- [TASK INSTRUCTIONS] Each line of the material must be returned exactly.
-- -- --
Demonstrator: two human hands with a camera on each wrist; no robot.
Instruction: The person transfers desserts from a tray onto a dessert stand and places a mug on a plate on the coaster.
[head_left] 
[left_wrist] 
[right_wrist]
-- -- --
- [EXPECTED OUTPUT]
Demonstrator: two human hands with a camera on each wrist; no robot.
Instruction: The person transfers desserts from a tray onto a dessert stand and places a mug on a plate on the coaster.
[head_left] 
[left_wrist] 
[right_wrist]

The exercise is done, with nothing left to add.